Trump’s ‘Phase 1’ agreement isn’t a good fix

New Hampshire lost an estimated 26,000 jobs — fully 3.66% of the state’s employment — over a 17-year period to the U.S. trade deficit with China. A new report finds the Granite State lost a larger share of its jobs to Chinese imports than any other in the nation, and that these job losses impacted industries ranging from shoes and textiles to advanced technologies.

While this fact may have gone unnoticed to some, it hasn’t for the factory workers displaced, the workers in the state’s economy that depend on them and the many families with multiple low-paying jobs just trying to make ends meet. For these folks, it’s been a staggering shock.

Voters may be rightly perplexed about what to make of all this, as Donald Trump signed a trade deal with China and took a victory lap with Wall Street executives, while the Democratic presidential candidates have largely criticized the president’s “trade war” as being ineffective and costly.

We’ve been monitoring the impact that surging Chinese imports have had on American jobs for most of the past two decades and can shed some light on what’s really going on.

The U.S.-China goods trade balance for 2018, a measure to which Trump pays attention, was a record $419.5 billion deficit. It’s another point in a disturbing trend: From 2001 — the year that China ascended into the World Trade Organization — until 2018, the U.S. trade deficit with that country ballooned by more than 400%. This has been a slow-rolling disaster in America’s manufacturing communities, where import competition has crowded out factory jobs and made it hard to create new ones.

President Trump — by means of his Twitter threats and his tariffs — hasn’t been able to reverse this trend, because these deficits are problems years in the making and have complex structural underpinnings.

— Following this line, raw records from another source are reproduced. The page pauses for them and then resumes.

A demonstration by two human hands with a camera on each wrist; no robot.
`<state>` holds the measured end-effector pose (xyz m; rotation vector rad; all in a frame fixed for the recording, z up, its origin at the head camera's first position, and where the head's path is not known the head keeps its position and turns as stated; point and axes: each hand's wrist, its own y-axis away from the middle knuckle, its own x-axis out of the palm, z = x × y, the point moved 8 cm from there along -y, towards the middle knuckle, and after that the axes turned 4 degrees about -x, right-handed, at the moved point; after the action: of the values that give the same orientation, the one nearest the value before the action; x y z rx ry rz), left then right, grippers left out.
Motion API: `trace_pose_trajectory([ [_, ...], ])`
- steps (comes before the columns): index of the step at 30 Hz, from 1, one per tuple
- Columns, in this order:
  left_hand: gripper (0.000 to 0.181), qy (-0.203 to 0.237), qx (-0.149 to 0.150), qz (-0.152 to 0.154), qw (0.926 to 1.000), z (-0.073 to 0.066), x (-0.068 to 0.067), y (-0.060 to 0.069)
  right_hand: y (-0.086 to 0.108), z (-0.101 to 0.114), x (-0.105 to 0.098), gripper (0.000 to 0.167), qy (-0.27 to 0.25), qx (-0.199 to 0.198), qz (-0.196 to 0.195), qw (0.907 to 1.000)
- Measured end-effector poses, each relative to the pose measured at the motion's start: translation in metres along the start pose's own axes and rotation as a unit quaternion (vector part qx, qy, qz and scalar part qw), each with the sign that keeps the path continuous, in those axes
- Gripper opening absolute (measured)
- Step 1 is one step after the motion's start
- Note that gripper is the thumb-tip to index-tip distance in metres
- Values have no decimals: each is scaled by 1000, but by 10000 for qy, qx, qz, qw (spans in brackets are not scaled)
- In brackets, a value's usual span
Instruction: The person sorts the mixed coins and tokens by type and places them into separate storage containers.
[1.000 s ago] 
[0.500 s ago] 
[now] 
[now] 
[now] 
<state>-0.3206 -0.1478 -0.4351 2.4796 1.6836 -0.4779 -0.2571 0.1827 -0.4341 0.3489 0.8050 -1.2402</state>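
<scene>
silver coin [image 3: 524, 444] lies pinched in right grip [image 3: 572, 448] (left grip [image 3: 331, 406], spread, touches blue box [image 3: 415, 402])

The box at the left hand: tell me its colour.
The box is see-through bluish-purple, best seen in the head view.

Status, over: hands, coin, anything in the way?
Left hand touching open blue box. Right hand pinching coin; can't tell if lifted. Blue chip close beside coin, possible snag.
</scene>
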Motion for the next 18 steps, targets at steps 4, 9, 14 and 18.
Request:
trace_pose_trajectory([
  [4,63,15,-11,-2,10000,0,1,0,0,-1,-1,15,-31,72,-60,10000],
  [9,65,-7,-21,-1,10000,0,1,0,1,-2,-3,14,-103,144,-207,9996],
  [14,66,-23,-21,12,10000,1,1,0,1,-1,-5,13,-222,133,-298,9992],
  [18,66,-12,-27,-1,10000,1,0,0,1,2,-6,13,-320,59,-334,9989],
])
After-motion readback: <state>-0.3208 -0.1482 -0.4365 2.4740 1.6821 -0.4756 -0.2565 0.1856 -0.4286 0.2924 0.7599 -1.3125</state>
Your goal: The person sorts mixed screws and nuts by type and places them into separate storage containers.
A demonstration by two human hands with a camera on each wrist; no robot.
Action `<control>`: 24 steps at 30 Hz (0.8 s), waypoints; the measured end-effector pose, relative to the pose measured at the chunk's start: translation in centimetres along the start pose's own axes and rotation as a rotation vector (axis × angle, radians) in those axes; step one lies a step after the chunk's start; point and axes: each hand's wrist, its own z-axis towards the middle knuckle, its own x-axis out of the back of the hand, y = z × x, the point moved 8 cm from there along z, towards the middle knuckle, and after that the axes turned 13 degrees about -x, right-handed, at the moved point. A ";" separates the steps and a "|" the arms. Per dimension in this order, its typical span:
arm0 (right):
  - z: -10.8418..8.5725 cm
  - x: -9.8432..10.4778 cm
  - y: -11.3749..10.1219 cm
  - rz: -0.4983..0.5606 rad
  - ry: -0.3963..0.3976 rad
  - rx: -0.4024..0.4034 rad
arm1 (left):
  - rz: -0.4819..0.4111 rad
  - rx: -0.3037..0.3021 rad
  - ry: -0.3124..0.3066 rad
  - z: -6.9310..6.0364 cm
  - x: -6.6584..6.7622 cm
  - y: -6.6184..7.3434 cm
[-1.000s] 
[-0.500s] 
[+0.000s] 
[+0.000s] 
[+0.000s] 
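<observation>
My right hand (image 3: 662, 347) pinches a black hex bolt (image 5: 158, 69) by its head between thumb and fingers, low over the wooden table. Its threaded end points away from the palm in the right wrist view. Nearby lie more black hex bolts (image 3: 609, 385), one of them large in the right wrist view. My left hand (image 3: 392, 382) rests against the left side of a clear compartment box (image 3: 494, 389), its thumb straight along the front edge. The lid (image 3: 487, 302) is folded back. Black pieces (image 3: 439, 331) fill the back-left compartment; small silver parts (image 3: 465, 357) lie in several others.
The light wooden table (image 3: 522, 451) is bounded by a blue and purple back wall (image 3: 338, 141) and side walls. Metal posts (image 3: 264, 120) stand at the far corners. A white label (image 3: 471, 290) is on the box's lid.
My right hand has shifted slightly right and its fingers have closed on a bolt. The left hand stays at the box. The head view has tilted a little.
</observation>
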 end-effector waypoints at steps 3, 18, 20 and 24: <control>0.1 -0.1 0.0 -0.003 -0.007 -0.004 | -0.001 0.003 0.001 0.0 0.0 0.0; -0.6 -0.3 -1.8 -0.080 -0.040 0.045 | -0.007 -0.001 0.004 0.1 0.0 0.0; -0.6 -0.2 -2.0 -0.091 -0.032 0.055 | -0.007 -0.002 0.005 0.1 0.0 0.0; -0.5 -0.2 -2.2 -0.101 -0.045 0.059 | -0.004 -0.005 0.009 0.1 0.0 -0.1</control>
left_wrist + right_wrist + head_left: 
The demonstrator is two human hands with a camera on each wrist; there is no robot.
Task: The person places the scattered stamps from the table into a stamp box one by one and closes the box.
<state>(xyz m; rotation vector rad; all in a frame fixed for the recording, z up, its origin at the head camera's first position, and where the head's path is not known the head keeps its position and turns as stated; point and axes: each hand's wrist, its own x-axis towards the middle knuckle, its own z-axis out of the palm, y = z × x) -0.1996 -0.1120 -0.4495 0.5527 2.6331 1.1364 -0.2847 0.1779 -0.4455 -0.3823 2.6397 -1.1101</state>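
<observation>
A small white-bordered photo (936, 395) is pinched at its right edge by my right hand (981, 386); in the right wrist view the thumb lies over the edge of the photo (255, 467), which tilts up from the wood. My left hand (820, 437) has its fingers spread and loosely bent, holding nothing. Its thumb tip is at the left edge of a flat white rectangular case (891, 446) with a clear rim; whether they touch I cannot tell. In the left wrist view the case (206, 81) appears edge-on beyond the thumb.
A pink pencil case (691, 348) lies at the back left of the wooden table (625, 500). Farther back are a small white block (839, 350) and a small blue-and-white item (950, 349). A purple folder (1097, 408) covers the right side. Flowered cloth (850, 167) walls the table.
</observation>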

The Economic Policy Institute analysis notes that in 2017 and 2018 alone, more than 700,000 jobs were displaced nationally as the China trade deficit kept growing.

Trump has changed the footing of U.S.-China trade policy after years of acquiescence by our political leaders, Democratic and Republican alike. He’s shifted the status quo, and it’s unlikely to shift all the way back after he’s gone.

But his “Phase 1” agreement with China isn’t a good fix. Beijing promised to buy specific amounts of commodities and manufactured goods, protect copyrights for American companies and expand market access for American finance. It will, as the president said when he signed it, “make a lot of bankers look very good.”

Helping bankers sell financial services in China is not the trade reform Trump promised voters in 2016. The deal does nothing to tackle the structural issues that affect the livelihoods of American manufacturing workers — like the massive subsidies the Chinese government showers on its companies; the overcapacity in major industries like steel, semiconductors and aluminum; or the virtually nonexistent labor and environmental standards that go unenforced.

Too many entrepreneurs, long-established manufacturers and skilled American workers know the truth: We can compete against anyone on a level playing field, but against the Chinese government when the deck is stacked against us? It’s borderline impossible.

That’s the opportunity that will be presented to President Trump’s eventual Democratic challenger: Not to dismiss the trade fight he started with China as misguided but to secure a deal that truly benefits workers in this country. They will need to succeed where Trump’s solution has fallen short, because if they don’t, this problem will only grow worse.

Even as they continue to pile up, jobs lost to China trade are not a fait accompli — a fact of life in a globalized marketplace. They were the result of trade policy decisions our leaders made decades ago. Different decisions now will produce a better result later. Unfortunately, neither Donald Trump nor his pack of Democratic challengers have unveiled a convincing roadmap on U.S.-China economic relations moving forward. Some Democrats want to remove the existing tariffs on China, others do not.

There are no serious plans for reform, and we desperately need one. It’s essential for ensuring the manufacturing workers of today know we have their backs, and the makers of tomorrow can still live their dreams right here in America.

Scott Paul is president of the Alliance for American Manufacturing.